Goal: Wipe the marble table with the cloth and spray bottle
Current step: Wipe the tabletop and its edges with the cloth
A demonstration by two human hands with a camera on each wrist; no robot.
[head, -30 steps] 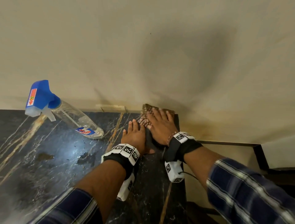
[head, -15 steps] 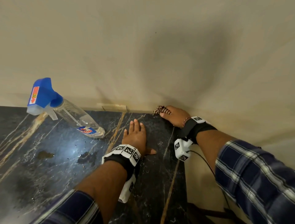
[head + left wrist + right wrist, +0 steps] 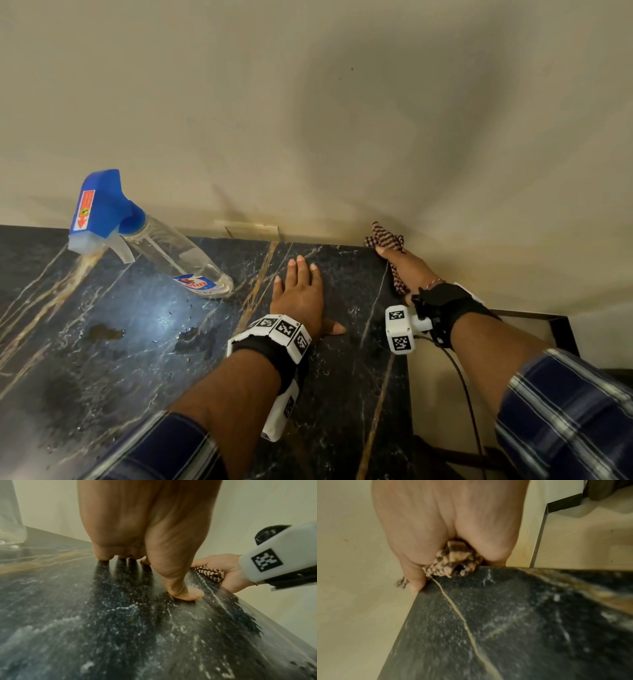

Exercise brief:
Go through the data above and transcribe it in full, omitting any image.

Answer space:
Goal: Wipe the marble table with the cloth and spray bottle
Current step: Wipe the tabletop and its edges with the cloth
A demonstration by two human hands with a camera on each wrist; no robot.
[head, -30 steps] 
[head, -15 steps] 
[head + left wrist + right wrist, +0 steps] 

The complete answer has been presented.